Impossible pour lui de s’esquiver. Mais, sous les yeux de Marc Wilmots qui a croisé en tribunes Kevin De Bruyne, Hazard a répondu présent quand Chelsea en a eu le plus besoin, comme les grands joueurs savent être ponctuels dans ce type de rendez-vous.

Quand les Blues souffraient, réduits à 10 après l’exclusion de Ramires (86e), contraints à la prolongation alors qu’ils avaient été les plus dangereux mais qu’ils avaient échoué sur Neuer par Oscar (64e) et David Luiz (85e) ou sur sa barre via Ivanovic (79e), Hazard a fait la différence. Tout seul. Comme un grand. Comme pour donner plus de relief à ses paroles prononcées après le match contre la France, quand il avait estimé "ne rien avoir à envier à Ribéry".

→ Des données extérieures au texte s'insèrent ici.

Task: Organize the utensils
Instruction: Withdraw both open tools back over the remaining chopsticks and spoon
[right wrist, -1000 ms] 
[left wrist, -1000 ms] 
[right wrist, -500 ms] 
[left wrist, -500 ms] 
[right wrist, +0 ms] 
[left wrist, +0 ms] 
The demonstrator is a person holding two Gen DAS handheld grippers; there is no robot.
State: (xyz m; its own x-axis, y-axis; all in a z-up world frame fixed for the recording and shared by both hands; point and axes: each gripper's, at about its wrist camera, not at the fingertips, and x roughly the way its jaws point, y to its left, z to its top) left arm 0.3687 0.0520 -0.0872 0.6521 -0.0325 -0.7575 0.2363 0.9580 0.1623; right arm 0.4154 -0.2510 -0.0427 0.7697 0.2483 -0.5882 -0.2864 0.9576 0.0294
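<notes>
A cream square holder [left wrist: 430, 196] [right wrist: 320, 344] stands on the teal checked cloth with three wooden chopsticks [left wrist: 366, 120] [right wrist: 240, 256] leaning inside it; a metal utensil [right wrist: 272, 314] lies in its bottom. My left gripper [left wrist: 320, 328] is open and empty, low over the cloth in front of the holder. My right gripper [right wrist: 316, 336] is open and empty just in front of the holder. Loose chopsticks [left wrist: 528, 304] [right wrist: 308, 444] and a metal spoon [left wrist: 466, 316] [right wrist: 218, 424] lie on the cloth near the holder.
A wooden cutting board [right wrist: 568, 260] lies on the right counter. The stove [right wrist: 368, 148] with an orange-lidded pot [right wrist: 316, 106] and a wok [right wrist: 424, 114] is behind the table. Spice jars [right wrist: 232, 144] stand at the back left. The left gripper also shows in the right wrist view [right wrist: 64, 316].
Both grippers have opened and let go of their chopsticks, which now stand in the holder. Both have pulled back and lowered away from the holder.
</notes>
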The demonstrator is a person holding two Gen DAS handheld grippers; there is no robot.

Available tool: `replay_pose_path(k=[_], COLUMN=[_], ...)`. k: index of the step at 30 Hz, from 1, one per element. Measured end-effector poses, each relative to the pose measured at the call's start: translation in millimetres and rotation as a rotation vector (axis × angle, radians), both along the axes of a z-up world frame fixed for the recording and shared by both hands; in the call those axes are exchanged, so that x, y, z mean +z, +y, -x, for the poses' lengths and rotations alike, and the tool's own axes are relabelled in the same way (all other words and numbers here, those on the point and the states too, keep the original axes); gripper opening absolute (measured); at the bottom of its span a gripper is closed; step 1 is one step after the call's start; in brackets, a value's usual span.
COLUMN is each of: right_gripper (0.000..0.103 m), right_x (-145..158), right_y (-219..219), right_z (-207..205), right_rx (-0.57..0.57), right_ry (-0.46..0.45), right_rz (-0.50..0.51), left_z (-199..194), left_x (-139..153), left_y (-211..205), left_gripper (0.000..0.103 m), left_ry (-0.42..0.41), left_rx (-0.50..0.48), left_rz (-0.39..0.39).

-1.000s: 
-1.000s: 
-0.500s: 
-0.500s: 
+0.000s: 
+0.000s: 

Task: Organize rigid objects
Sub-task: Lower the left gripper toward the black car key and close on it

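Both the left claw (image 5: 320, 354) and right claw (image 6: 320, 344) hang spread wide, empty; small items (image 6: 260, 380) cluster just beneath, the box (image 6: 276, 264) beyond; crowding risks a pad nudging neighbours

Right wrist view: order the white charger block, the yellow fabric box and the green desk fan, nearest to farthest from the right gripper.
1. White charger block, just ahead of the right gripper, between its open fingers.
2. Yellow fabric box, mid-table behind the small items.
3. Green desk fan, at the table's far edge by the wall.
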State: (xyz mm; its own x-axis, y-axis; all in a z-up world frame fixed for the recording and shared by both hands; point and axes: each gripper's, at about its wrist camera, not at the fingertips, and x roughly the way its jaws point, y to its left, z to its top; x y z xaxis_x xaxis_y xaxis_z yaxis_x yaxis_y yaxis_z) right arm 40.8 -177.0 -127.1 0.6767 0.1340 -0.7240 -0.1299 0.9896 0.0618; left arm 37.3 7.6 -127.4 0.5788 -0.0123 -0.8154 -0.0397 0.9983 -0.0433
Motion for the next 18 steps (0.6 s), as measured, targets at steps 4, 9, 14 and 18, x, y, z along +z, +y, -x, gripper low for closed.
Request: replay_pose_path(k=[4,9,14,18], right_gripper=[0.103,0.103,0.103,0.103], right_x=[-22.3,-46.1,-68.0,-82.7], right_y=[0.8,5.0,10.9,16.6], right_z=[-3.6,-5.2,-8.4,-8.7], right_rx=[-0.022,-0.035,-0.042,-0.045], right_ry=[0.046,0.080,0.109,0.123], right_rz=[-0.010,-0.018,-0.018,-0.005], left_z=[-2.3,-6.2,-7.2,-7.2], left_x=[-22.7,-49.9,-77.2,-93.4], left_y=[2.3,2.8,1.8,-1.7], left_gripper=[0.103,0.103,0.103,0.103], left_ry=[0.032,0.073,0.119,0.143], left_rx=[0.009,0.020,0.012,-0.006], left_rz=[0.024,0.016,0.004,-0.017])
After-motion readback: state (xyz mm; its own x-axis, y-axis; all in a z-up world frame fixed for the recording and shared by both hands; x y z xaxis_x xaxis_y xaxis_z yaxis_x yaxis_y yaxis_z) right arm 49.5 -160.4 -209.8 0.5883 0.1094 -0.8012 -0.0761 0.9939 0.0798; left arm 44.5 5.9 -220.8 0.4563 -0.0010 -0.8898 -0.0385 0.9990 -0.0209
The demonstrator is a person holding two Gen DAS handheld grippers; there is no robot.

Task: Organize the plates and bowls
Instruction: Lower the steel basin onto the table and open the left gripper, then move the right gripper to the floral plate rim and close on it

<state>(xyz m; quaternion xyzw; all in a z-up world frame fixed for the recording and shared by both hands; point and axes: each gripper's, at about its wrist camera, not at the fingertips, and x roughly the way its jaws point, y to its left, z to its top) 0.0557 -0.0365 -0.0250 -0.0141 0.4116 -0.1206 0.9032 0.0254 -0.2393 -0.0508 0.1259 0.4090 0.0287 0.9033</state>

En un coup de reins, le Diable, venu de la gauche, a navigué dans la défense allemande pour rentrer sur son pied droit et tromper Neuer (93e). Un but qui restera comme l’une des images de cette soirée qui avait débuté par la confirmation des propos tenus par Guardiola la veille.

"Mourinho est le maître de la contre-attaque", avait lancé le Catalan qui a pu constater qu’en 13 secondes, Chelsea a avalé 80 mètres entre une touche d’Ivanovic, une remise de Torres, une folle accélération d’Hazard et un ballon glissé à Schürrle auteur d’un centre parfait pour Torres avec une finition dans le même ton (8e).

Une attaque éclair comme pour mieux mettre en lumière ce que le Bayern a mis une mi-temps à retrouver : de la vitesse et de la spontanéité dans ses transmissions de retour dans son jeu en même temps que son 4-2-3-1 pour rendre son jeu de passes moins stérile et permettre à Ribéry d’égaliser logiquement. (47e). Mais la rouge de Ramires a acculé les Blues. Et Cech a multiplié les miracles devant Mandukic, Javi Martinez (108e), Götze (114e) et Ribéry (118e) avant de céder devant l’Espagnol (120e). Comme un présage de cette douloureuse séance de tir au but.